7. Bij de bepaling van de kwalificerende voordelen is derhalve het verzoek van X gevolgd om – in lijn met het besluit Innovatiebox – de afpelmethode te hanteren en de fiscale EBIT van de fiscale eenheid als startpunt te nemen waarbij rekening wordt gehouden met voortbrengingskosten.
8. Deze EBIT wordt geschoond voor elementen die niet samenhangen met de kwalificerende activiteiten (in dit geval de opbrengst uit de handelsactiviteiten en/of de opbrengsten uit de verkoop van producten waar geen S&O-projecten aan ten grondslag liggen). De daarmee samenhangende niet-kwalificerende voordelen vallen niet onder de Innovatiebox en worden belast tegen het reguliere tarief.
9. Daarbij wordt eerst een beloning in aanmerking genomen voor de in de onderneming uitgevoerde routinematige functies. Die functies betreffen productieactiviteiten en aftersales & distributieactiviteiten, waarvoor respectievelijk een kostengerelateerde beloning van [1% – 5%] en een omzet gerelateerde beloning van [2% – 5%] in aanmerking zijn genomen. Deze beloningen vallen niet onder de Innovatiebox en worden belast tegen het reguliere tarief.

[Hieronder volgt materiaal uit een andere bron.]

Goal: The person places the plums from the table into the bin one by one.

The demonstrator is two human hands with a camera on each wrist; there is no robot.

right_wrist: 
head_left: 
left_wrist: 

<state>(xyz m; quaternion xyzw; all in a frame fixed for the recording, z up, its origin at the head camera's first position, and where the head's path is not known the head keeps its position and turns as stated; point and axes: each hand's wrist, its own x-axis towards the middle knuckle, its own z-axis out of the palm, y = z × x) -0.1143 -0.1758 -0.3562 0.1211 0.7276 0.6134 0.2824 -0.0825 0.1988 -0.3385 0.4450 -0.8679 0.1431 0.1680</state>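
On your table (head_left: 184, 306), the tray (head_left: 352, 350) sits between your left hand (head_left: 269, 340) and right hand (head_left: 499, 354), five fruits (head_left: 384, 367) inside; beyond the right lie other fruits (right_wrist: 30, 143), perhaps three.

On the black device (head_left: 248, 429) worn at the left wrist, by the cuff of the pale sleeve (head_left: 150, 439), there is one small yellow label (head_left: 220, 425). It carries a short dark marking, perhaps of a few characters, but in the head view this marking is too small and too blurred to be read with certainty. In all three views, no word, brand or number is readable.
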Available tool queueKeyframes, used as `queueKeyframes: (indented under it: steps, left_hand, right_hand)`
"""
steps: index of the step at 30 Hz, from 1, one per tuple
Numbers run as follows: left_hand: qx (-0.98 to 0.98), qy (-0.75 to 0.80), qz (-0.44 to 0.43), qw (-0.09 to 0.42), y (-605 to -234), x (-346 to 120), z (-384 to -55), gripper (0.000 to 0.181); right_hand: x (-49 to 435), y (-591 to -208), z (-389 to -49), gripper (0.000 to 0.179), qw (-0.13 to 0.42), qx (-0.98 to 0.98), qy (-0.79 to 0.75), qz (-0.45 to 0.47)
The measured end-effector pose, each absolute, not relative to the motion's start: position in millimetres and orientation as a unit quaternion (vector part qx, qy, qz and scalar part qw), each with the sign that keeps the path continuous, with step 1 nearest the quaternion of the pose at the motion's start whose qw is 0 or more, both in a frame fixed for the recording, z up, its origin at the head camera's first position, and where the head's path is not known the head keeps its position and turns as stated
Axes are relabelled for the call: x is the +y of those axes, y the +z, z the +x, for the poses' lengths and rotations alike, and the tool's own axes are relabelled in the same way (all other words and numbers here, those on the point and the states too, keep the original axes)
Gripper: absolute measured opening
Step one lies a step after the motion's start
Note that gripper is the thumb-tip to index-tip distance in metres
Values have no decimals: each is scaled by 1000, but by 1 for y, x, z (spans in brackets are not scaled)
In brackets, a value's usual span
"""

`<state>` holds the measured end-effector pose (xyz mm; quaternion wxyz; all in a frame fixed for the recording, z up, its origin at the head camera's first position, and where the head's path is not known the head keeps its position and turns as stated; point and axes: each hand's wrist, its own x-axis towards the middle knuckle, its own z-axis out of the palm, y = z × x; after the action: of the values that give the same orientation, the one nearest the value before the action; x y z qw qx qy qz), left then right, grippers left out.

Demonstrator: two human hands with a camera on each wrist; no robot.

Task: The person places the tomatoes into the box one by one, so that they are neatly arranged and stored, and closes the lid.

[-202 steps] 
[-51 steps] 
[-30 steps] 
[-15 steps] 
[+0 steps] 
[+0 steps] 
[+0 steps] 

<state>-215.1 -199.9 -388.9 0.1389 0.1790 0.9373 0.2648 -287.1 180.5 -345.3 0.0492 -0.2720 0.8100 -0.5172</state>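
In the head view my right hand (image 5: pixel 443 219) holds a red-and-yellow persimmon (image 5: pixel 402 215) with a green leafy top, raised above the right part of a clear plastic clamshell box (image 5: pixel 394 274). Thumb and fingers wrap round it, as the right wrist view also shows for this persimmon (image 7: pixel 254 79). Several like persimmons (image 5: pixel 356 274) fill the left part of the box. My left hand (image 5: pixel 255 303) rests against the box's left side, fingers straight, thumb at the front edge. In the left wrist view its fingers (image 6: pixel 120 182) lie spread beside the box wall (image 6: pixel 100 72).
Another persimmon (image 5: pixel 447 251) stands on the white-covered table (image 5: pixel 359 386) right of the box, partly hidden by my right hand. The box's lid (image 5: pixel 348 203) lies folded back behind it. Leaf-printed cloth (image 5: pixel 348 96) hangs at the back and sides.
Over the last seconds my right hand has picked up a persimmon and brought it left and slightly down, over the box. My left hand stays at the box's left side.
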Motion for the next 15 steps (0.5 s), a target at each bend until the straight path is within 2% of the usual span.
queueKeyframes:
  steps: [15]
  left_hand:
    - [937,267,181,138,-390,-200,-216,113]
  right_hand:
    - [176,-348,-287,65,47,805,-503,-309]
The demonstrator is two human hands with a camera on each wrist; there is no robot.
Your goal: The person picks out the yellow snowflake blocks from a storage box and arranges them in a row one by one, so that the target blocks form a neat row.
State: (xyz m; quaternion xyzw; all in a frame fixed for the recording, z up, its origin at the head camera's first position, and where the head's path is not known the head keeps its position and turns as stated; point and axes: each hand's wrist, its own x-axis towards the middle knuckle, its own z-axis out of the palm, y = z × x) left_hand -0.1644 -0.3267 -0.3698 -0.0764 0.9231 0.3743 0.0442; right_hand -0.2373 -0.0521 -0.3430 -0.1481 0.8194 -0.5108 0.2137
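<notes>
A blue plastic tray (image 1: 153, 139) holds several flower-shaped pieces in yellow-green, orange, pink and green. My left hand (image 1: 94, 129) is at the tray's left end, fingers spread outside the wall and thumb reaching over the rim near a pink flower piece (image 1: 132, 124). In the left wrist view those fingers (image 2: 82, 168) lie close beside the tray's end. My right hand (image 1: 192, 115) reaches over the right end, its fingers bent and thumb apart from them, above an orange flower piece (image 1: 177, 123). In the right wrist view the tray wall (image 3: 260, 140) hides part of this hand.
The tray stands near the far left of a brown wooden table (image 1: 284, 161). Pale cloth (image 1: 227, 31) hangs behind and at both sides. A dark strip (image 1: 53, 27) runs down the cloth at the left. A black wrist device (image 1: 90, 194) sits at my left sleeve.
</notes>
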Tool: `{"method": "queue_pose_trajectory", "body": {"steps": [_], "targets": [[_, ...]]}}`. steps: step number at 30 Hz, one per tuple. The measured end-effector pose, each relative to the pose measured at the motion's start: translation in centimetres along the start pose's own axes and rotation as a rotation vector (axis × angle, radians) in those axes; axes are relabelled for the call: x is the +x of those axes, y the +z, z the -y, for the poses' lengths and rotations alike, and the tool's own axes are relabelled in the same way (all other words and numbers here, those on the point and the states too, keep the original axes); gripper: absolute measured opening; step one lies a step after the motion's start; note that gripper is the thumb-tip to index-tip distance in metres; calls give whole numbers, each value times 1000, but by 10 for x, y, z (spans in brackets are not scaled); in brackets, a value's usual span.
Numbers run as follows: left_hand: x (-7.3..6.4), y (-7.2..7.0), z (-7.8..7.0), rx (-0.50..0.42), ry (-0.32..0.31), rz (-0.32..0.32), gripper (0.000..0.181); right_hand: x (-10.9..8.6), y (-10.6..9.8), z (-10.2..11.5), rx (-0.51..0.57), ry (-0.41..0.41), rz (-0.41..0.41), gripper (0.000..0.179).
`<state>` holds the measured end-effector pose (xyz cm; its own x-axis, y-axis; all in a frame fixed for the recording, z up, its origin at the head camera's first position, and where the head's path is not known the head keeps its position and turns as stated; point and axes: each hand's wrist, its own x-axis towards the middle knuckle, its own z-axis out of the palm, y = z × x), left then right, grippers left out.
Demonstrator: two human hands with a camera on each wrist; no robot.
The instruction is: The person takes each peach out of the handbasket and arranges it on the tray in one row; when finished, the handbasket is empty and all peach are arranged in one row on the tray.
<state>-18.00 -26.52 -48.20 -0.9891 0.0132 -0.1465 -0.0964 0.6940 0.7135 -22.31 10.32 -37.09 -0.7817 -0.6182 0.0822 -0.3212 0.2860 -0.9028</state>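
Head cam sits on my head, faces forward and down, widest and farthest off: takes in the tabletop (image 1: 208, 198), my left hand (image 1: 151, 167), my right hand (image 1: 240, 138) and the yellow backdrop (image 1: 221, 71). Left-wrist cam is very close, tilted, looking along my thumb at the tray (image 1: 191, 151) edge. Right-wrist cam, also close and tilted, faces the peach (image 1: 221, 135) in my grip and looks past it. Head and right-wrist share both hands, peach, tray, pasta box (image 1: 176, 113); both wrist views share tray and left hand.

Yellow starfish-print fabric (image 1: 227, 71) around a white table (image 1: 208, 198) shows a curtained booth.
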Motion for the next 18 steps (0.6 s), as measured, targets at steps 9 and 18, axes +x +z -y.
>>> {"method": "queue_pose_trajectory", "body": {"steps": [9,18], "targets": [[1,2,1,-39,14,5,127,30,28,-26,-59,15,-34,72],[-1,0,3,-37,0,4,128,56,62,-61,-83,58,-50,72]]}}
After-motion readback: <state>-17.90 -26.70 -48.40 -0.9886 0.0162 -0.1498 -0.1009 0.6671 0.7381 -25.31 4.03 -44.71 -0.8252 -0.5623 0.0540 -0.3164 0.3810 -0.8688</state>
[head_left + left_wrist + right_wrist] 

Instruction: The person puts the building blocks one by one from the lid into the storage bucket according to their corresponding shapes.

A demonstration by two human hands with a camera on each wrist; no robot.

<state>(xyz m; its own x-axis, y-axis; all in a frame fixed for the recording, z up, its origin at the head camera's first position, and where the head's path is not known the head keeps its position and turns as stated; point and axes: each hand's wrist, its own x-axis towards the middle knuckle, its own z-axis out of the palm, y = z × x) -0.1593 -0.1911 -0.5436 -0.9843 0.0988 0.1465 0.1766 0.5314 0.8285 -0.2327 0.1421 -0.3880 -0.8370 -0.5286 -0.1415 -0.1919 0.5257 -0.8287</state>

10. De restwinst wordt vervolgens gealloceerd op basis van een relatieve weging van de onderkende kernfuncties. In de analyse naar het belang van de R&D-functie zijn de volgende factoren meegewogen. X verricht inspanningen op het gebied van R&D. Voorts is sprake van een aantal unieke producten hetgeen blijkt uit de verleende patenten, maar ook uit de samenwerking met een hoogwaardige kennisinstelling. Tenslotte is er een verband tussen de technologie (als bepalende factor voor de hoge winstgevendheid) en de sterke groei van de onderneming.
11. Op basis van deze analyse is geconcludeerd dat een gedeelte van [31% – 45%] van de resterende, operationele winst door X wordt toegerekend aan artikel 12b van de Wet Vpb. De overige operationele winst is toerekenbaar aan de kernfuncties (strategische) Marketing & Sales en Corporate Excellence, en wordt belast tegen het reguliere tarief.
12. Er is geen sprake van uitbestede R&D-werkzaamheden als bedoeld in artikel 12bb van de Wet Vpb. Er is voor een deel van de omzet sprake van gekochte immateriële activa, doch deze vallen buiten de toepassing van de Innovatiebox en leiden derhalve niet tot een nexuscorrectie.
13. Er wordt een ingroei gehanteerd voor de toepassing van artikel 12b van de Wet Vpb. Achtergrond van deze ingroei is de aanwezigheid van voordelen welke toerekenbaar zijn aan niet kwalificerende immateriële activa die zijn voortgebracht voor 1 januari
2020. De ingroei is een afspiegeling van de mate waarin de voortgebrachte kwalificerende immateriële activa aan de winst gaan bijdragen en is afgeleid van de economische levensduur van deze activa van [3,1 – 5] jaar.

Conclusie

De Belastingdienst is in het vooroverleg tot de conclusie gekomen dat aan de eisen voor de gevraagde toepassing van de Innovatiebox is voldaan. Er is overeenstemming bereikt over de toepassing van de Innovatiebox. Dit is vastgelegd in een vaststellingsovereenkomst met een looptijd van 1 januari 2023 tot en met 31 december 2027 en is van overeenkomstige toepassing in de jaren 2020 tot en met 2022, waarvoor de aangiften Vennootschapsbelasting reeds zijn ingediend.